地雷原を肥沃な畑に--死も覚悟する男の夢
山梨日立建機の主な業容は、建設機械の販売・修理で、地雷とは何のゆかりもない。にもかかわらず、なぜ雨宮が地雷除去機の開発を思い立ったのか。話は94年にさかのぼる。山梨日立建機は東南アジアへの建設機械の輸出を手掛けており、雨宮は商談のためにカンボジアの首都プノンペンを訪れた。滞在中に立ち寄った市場で、雨宮は違和感のある光景を目にする。至る所に足のない人がいるのである。
不思議に思いながら歩いていると、物ごいをする老婆と幼い少女に出会った。その老婆もまた、右足のひざから下を失っていた。雨宮は老婆に疑問をぶつけた。「なぜ、足がないんですか」。すると、老婆は「地雷の被害に遭ったんですよ」と打ち明けた。
カンボジアでは、70年にロン・ノル将軍によるクーデターを発端に、ポル・ポト政権の樹立と崩壊など内戦が続いた。そのときに大量に使用されたのが地雷だ。91年に和平が成立するまでに600万個が埋められたといわれている。内戦が終わった今でも多くの人々が被害に遭っているのだ。しかも、内戦で疲弊したカンボジア国民の多くが貧困に苦しんでいる。中には住むところがなく、地雷原の中で暮らしている家庭もあるため、被害者がなかなか減らないのが現状だ。
ふびんに思って1ドル札を手渡した雨宮に老婆は懇願した。「私たちはカンボジアを、国民がきちんと自立した平和な国にしたいと思っています。でも、地雷があっては、いっこうによくなりません。あなたは日本人ですよね。ぜひ、この国から地雷をなくしてください。私たちの国を助けてください」。その言葉を聞いた雨宮は「何とかしなければならない」という思いが、沸き上がってきたという。

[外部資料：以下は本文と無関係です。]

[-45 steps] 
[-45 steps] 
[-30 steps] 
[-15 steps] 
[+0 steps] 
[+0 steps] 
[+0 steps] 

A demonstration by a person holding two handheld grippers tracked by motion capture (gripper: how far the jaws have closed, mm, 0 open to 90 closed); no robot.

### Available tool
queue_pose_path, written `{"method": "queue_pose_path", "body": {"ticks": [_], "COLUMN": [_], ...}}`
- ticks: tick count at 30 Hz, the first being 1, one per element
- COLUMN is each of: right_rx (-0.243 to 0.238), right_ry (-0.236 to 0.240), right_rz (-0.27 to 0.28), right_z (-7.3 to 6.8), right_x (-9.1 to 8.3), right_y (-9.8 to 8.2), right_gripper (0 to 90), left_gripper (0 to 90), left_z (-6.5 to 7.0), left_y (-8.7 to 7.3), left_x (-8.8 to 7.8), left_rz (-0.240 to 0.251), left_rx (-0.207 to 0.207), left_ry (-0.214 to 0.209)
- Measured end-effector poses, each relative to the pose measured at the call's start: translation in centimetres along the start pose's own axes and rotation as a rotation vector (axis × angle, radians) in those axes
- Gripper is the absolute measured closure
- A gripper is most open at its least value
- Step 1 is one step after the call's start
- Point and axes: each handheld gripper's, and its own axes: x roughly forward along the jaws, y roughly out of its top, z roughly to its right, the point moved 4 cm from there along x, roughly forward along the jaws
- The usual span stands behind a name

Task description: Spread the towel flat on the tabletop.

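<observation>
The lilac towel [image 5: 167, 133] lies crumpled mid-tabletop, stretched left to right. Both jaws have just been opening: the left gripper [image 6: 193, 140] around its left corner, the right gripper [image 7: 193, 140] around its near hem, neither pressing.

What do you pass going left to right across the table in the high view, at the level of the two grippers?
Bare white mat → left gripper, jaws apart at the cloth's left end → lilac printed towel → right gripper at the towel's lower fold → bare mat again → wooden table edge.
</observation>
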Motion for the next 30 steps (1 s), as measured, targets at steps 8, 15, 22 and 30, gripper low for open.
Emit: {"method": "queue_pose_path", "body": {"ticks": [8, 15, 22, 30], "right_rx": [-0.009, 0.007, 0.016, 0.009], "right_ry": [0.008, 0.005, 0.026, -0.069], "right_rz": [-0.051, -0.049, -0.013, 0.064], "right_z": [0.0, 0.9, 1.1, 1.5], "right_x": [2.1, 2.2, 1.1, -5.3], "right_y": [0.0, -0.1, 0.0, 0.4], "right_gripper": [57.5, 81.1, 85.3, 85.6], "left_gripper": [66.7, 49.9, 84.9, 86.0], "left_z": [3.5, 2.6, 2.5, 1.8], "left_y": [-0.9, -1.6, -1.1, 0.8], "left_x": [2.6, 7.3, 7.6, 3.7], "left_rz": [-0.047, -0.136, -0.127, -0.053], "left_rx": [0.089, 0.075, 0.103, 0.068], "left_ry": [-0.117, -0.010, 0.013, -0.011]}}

カンボジアから帰国した雨宮は、95年から地雷除去機の開発に取りかかる。とはいえ、当時の雨宮には地雷に関する知識はまったくない。そこで雨宮は、何度もカンボジアへ足を運んだ。地雷の種類や爆破能力、地雷除去機にはどういった機能が必要なのか、実際の除去作業の現場を見て学んだのである。朝、おにぎりを握って現場へ出かけ、夜は寝食を共にし、親交を深めながら意見を聴いて回った。
その結果として生まれたのが、油圧ショベル型の地雷除去機だ。油圧ショベルは人間の腕のような動きができるため、人がする作業を機械化するには最適だった。しかも、世界的に普及している製品で、誰でも扱いやすいと判断したのである。
だが、開発には苦労した。特に困難だったのはカッターの刃だ。地雷に直接触れるカッターには、爆発時の1000度にまで達する温度や衝撃に対する耐久性、地面の岩盤に対する対摩耗性や切削性が必要になる。素材にただの鉄を使ってしまうと、数回使っただけで、刃が曲がったり、欠けたりして使い物にならなくなるのだ。
そこで雨宮は、カッターの開発を抜本的に見直した。カッターを製造するメーカーを巻き込んで、素材となる金属の配合の研究から始めたのだ。そして、思いついたアイデアは設計図を引き、試作品を作成。何度も何度もテストを繰り返し、完成度を高めていったのである。